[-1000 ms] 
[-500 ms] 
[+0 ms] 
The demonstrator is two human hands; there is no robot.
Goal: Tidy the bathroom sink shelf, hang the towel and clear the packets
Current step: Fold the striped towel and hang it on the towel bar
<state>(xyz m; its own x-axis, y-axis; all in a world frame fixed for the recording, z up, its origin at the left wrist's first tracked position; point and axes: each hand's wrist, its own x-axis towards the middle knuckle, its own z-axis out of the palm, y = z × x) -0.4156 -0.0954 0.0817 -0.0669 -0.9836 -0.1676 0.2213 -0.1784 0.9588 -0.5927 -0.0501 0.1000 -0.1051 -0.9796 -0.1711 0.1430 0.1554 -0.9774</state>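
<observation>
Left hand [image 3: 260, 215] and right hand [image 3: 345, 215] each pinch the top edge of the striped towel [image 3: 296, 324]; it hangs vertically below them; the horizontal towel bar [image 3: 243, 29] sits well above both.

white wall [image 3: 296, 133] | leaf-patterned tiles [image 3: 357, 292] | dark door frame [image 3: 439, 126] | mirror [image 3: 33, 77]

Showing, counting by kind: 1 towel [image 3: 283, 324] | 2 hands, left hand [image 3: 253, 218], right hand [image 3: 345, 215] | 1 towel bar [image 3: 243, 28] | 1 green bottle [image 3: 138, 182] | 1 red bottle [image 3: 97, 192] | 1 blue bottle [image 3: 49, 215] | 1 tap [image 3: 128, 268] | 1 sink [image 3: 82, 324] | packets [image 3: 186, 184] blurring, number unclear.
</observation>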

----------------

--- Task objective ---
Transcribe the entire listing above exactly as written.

--- Result for this task ---
[-1000 ms] 
[-500 ms] 
[+0 ms] 
The demonstrator is two human hands; there is no robot.
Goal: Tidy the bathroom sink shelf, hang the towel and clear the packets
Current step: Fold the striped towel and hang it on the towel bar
<state>(xyz m; its own x-axis, y-axis; all in a world frame fixed for the recording, z up, its origin at the left wrist's first tracked position; point and axes: each hand's wrist, its own x-axis towards the middle knuckle, its own z-axis out of the palm, y = z × x) -0.4156 -0.0954 0.0817 -0.0669 -0.9836 -0.1676 0.2213 -0.1784 0.9588 -0.5927 -0.0501 0.1000 -0.1051 -0.9796 -0.1711 0.1430 0.1554 -0.9774</state>
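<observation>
Left hand [image 3: 260, 215] and right hand [image 3: 345, 215] each pinch the top edge of the striped towel [image 3: 296, 324]; it hangs vertically below them; the horizontal towel bar [image 3: 243, 29] sits well above both.

white wall [image 3: 296, 133] | leaf-patterned tiles [image 3: 357, 292] | dark door frame [image 3: 439, 126] | mirror [image 3: 33, 77]

Showing, counting by kind: 1 towel [image 3: 283, 324] | 2 hands, left hand [image 3: 253, 218], right hand [image 3: 345, 215] | 1 towel bar [image 3: 243, 28] | 1 green bottle [image 3: 138, 182] | 1 red bottle [image 3: 97, 192] | 1 blue bottle [image 3: 49, 215] | 1 tap [image 3: 128, 268] | 1 sink [image 3: 82, 324] | packets [image 3: 186, 184] blurring, number unclear.
</observation>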

Work on this exercise is now finished.